Emtpy sadness

Outside, temperatures reached levels where water turns in to ice. The construction surrounding me, what some people call a house, didn’t prevent the cold to touch me. Glancing through the window, staring at the empty grey sky, without any trace of sunshine or clouds; there is just nothing there. The branches of the trees hanging completely still, like they are glued at a museum wall. Almost like a moment before a storm breaks loose.

Here I sit. Behind the window, staring outside. I watch the birds flying around and searching the trees for food. Fallen leaves on the ground just lie there in agony, and even if it’s still the daylight, everything seems surrounded by the dark.

A deepness, unknown, is alive inside of me. I’m not sure if it’s the black hole, I don’t know why I don’t know but I just don’t know. I’m not in my best condition, that’s for sure. I would almost say I feel life closing in some ways, but it’s probably just a miscommunication or short circuit in my brain. Where is the light?

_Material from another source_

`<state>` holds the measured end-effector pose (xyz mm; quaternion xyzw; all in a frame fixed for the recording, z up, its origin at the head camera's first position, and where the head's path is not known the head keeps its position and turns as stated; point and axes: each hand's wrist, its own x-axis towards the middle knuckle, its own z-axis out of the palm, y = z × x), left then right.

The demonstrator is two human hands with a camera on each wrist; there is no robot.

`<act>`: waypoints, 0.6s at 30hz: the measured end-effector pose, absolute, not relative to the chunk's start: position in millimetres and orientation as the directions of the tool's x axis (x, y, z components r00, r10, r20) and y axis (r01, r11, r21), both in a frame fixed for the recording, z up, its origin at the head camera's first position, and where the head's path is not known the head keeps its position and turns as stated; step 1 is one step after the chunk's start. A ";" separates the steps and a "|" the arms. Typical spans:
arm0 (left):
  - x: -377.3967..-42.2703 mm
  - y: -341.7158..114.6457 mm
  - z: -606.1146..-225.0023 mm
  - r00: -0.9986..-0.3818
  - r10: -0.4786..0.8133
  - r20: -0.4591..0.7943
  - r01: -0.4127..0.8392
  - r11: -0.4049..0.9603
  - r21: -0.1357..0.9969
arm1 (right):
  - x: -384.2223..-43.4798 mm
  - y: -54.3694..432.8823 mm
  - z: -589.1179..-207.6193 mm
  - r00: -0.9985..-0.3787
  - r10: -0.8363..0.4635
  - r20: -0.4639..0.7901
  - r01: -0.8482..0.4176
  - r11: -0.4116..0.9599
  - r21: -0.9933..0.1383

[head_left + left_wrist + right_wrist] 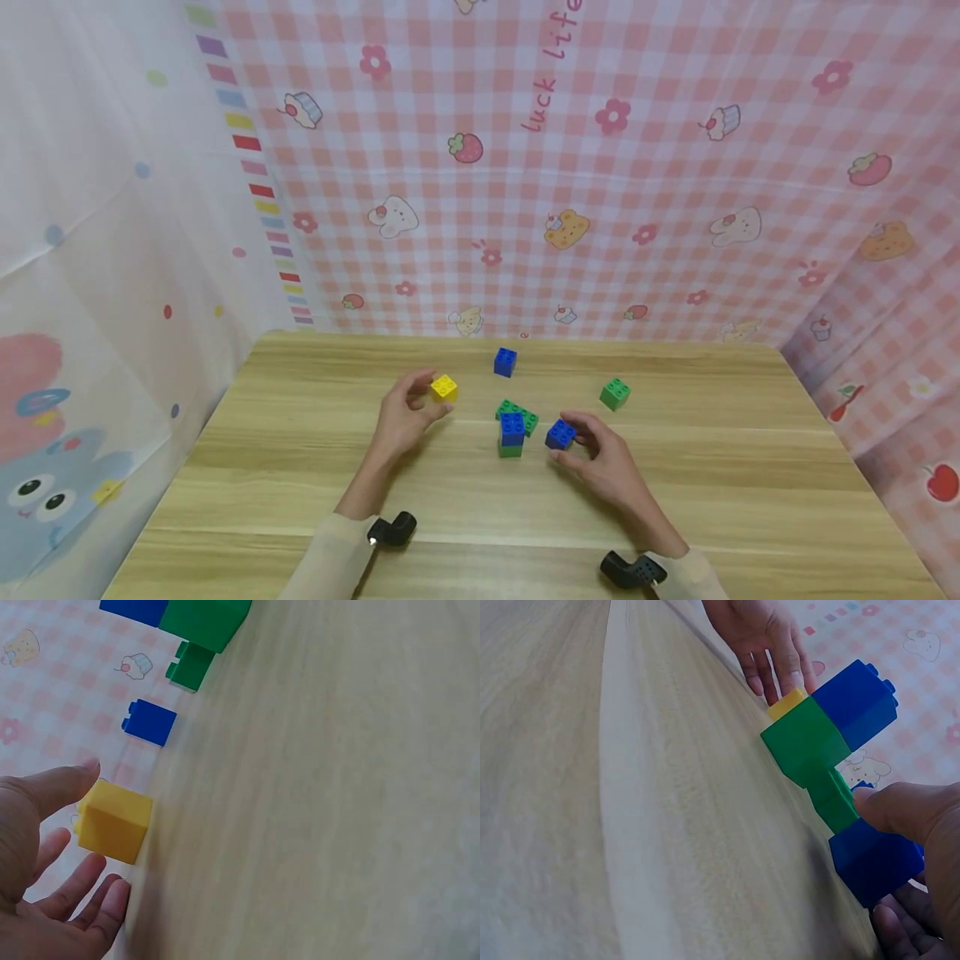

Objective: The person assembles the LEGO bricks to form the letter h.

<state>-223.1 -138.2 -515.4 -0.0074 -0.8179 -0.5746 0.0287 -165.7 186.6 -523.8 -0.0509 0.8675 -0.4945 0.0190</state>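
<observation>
My left hand [405, 417] is beside a yellow toy brick [444, 388] on the wooden table, thumb and fingers spread around it. In the left wrist view, a gap shows between the fingers [82, 889] and the yellow brick [114, 821]. My right hand [603, 458] holds a blue brick [560, 434] between thumb and fingers, low over the tabletop. Between the hands stands a blue brick [512, 427] stacked on a green brick [511, 451]. Right behind this stack lies a longer green brick [529, 421], partly hidden by it.
Another blue brick [506, 362] stands near the back of the table [465, 517]. A green brick [616, 394] sits at the right, beyond my right hand. Behind the table hangs a pink checked cloth [510, 200], with a pale cloth [112, 225] at the left.
</observation>
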 end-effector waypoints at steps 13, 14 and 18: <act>-230.2 -132.6 -522.8 -0.996 -0.061 0.069 0.040 0.388 0.921 | -164.7 186.8 -530.6 -0.997 -0.071 0.044 -0.074 0.497 -0.864; -230.4 -132.4 -523.0 -0.995 -0.065 0.073 0.042 0.391 0.919 | -164.6 186.7 -530.4 -0.996 -0.070 0.051 -0.080 0.501 -0.862; -231.9 -131.8 -524.4 -0.993 -0.074 0.089 0.053 0.391 0.919 | -164.1 186.9 -529.6 -0.995 -0.064 0.072 -0.095 0.517 -0.851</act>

The switch on the wall, is just a switch. No matter if you press it or not, it doesn’t matter. Nothing happens. The white wall is there. The grey wall is there. Traces of blue paint, where they don’t belong. A bunch of cd’s, just sitting in their boxes, waiting to be able to hear their own sounds again – but it doesn’t seem like someone will open them and set them free. A flashlight, out of function, stands as a statue in the storm – a mighty weapon, but even mighty weapons can be useless if they can’t make a move.